- _EXERCISE_
Check each line of the data, and copy those where "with" appears.

- _RECORDED INFORMATION_
*** Block opens ***
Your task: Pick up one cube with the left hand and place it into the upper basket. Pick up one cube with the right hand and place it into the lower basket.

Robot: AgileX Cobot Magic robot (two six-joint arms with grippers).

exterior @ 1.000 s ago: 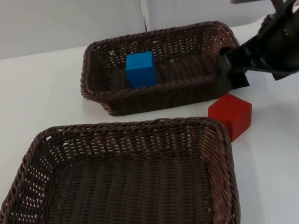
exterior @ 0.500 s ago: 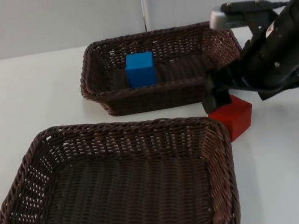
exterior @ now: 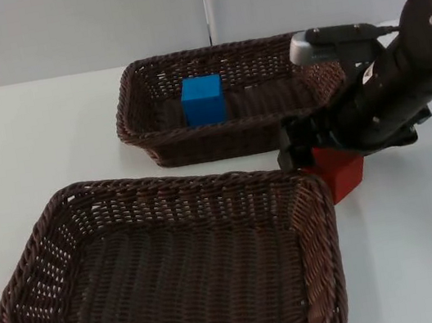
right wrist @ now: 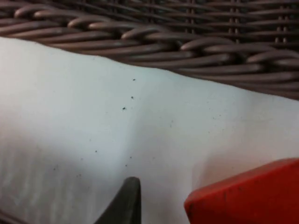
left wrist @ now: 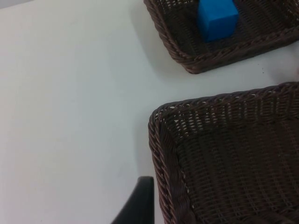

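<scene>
Moving down and leftward since the earlier frames, the right gripper [exterior: 302, 155] is now hanging low over the red cube [exterior: 339, 171], which is lying on the table [exterior: 45, 132] just beside the lower basket [exterior: 162, 189]. Whether its fingers are apart cannot be told. The blue cube [exterior: 203, 99] is sitting in the upper basket [exterior: 135, 75]. The left gripper [left wrist: 140, 205] is waiting beside the lower basket.

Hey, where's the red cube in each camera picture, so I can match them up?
Top view: the red cube sits on the table right of the lower basket, partly under the right gripper.
Left wrist view: not in it.
Right wrist view: the red cube lies beside a fingertip.
Shared landmark: the upper basket, its wicker wall.
</scene>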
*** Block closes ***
- _TASK ANSWER_
Your task: Pick up one cube with the left hand and place it into the upper basket. Pick up one cube with the right hand and place it into the lower basket.
Robot: AgileX Cobot Magic robot (two six-joint arms with grippers).

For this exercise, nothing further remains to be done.